Vivant, souriant avec fierté et joie, les yeux pleins de larmes en rencontrant les miens. Le même homme dont j'ai touché la tombe de mes mains nues. Le voir là me fait sourire en larmes, et même si j'essayais de mettre ce que je ressens en mots maintenant, je n'y parviendrais probablement pas.
J'avais presque oublié son visage, mais le revoir fait renaître tous ces souvenirs chaleureux dans ma poitrine.
Maintenant, tout ce que j'ai traversé ressemble à un cauchemar lointain.
À côté de ma cousine Élodie, qui me regarde toujours avec inquiétude, je vois aussi mon oncle, qui a brièvement été mon père adoptif avant que la famille Houghton ne m'accueille.
Son expression est composée, mais ses yeux révèlent une tristesse silencieuse pour l'absence de ma tante Amélie, décédée trop tôt. Il essaie de me sourire, un sourire qui porte autant d'amour que de mélancolie pour la vie que nous aurions pu partager si elle était encore parmi nous.
Puis, je laisse mon regard dériver vers le côté du marié, et mon estomac se serre.

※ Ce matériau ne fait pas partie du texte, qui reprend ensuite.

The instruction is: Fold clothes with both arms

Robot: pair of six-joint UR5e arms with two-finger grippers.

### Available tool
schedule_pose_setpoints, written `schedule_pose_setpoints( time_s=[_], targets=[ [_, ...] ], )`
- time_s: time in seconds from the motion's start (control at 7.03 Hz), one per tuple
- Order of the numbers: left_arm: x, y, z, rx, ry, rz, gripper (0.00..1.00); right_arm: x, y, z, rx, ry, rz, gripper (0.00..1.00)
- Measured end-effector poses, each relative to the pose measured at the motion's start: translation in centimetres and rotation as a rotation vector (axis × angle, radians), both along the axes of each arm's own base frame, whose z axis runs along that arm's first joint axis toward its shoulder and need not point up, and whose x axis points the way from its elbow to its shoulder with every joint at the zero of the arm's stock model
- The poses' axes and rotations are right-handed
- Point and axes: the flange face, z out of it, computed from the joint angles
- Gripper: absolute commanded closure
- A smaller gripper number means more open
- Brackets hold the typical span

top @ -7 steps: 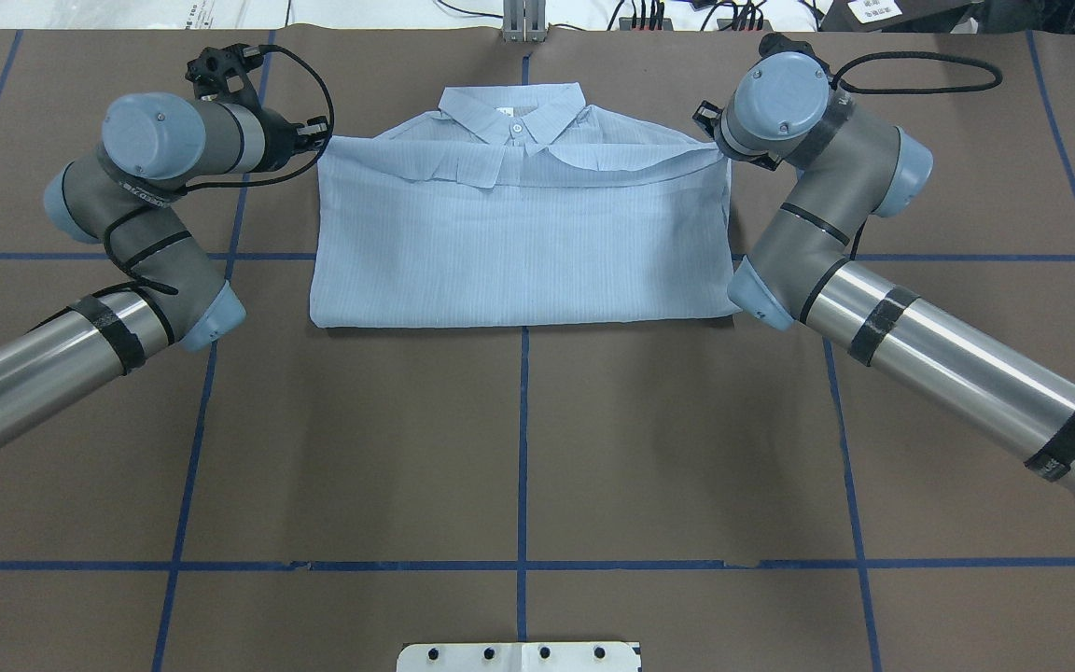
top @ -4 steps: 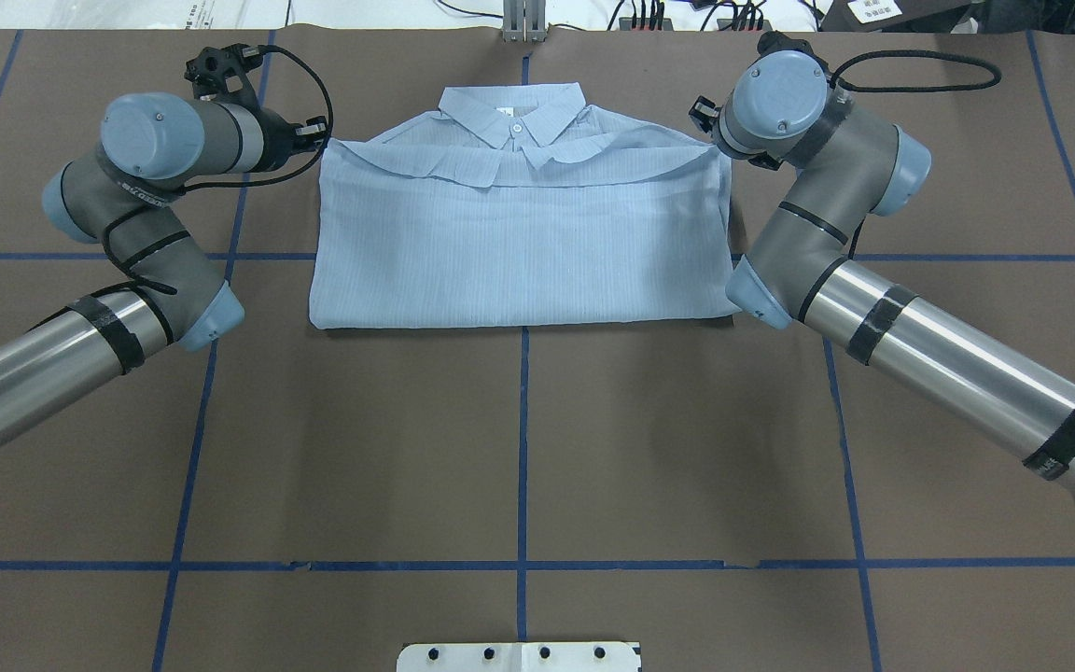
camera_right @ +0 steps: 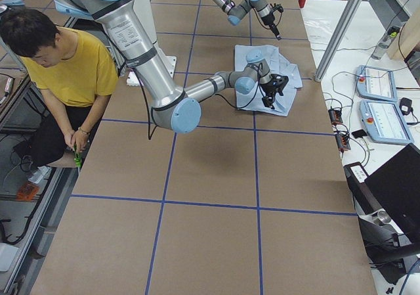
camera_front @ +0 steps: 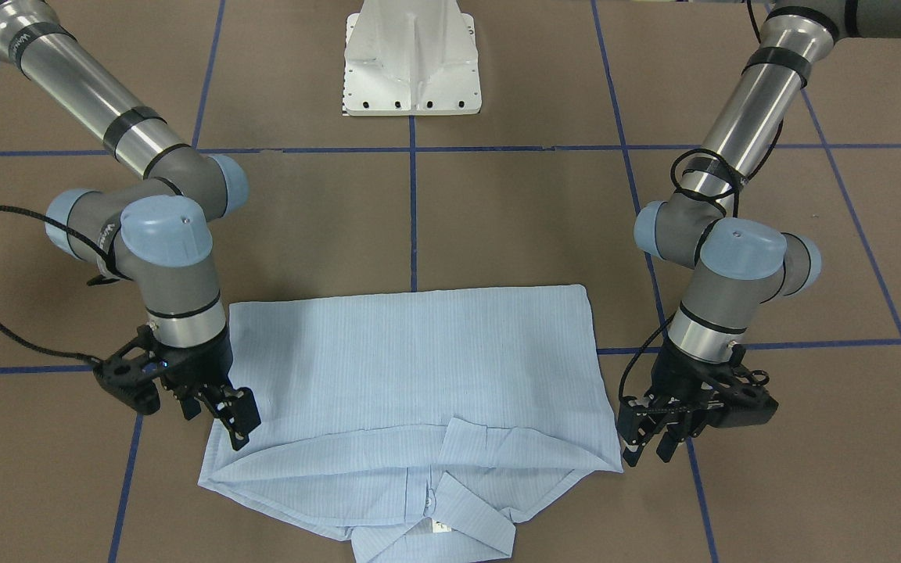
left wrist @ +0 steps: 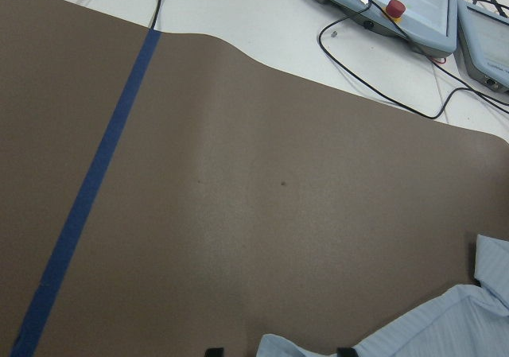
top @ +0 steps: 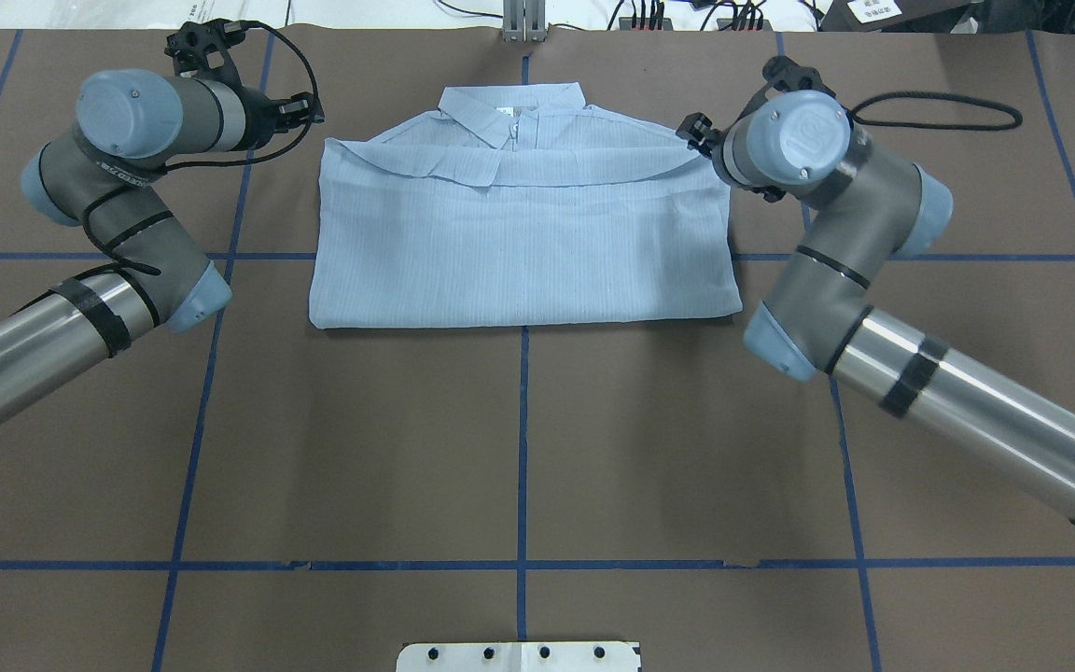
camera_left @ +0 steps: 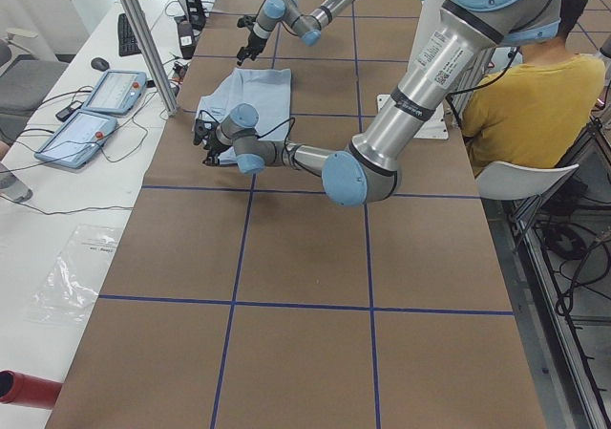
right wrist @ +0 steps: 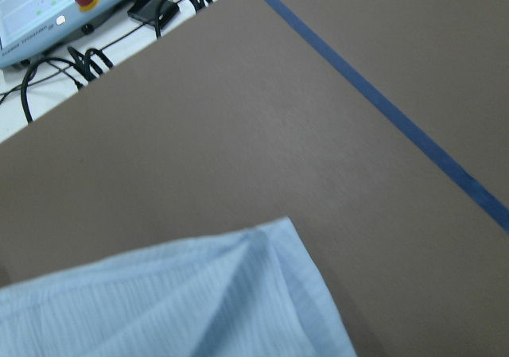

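**Shirt**: lies flat on the far half of the surface, centred on the middle tape line, with the collar towards the far edge. It is folded to a wide rectangle. The lower part is turned up over the body, its free edge running straight across just below the collar, and the crease is on the robot's side. No sleeve shows. A small pleat sits in the free edge, left of the collar in the overhead view.

**Left tool**: just beside the shirt's far corner on its own side, and apart from the cloth so far as can be seen. It is spread. Its wrist view shows two tips well apart with nothing between them.

**Right tool**: at the opposite far corner, low over the shirt's edge. It appears spread and empty. Whether a finger touches the cloth cannot be told.

**Assessment:** the upward fold looks laid, and the step in hand is judged to be clearing both tools from the corners.
- Both should lift straight up before moving away. Cloth this thin would drag on any snagged finger and pull the edge askew.
- For a further fold, each tool should pinch all layers at its corner.
- The arms should travel level and together to hold the edges matched.
- The pleat should be smoothed first.
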Motion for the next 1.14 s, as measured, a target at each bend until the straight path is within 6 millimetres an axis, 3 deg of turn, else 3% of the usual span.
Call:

Sébastien, le frère cadet de Christophe, semble particulièrement abattu aujourd'hui. Son comportement mélancolique contraste avec l'occasion, mais un regard plus attentif révèle quelque chose de plus profond que la simple tristesse. Il est difficile de voir le masque de résignation qu'il porte, sachant que son cœur renferme des sentiments qu'il ne devrait pas avoir.
Je sens un nœud dans ma gorge, mais je mets ces pensées de côté lorsque les portes s'ouvrent à nouveau, révélant Christophe et son expression, qui pourrait montrer n'importe quoi… sauf le bonheur.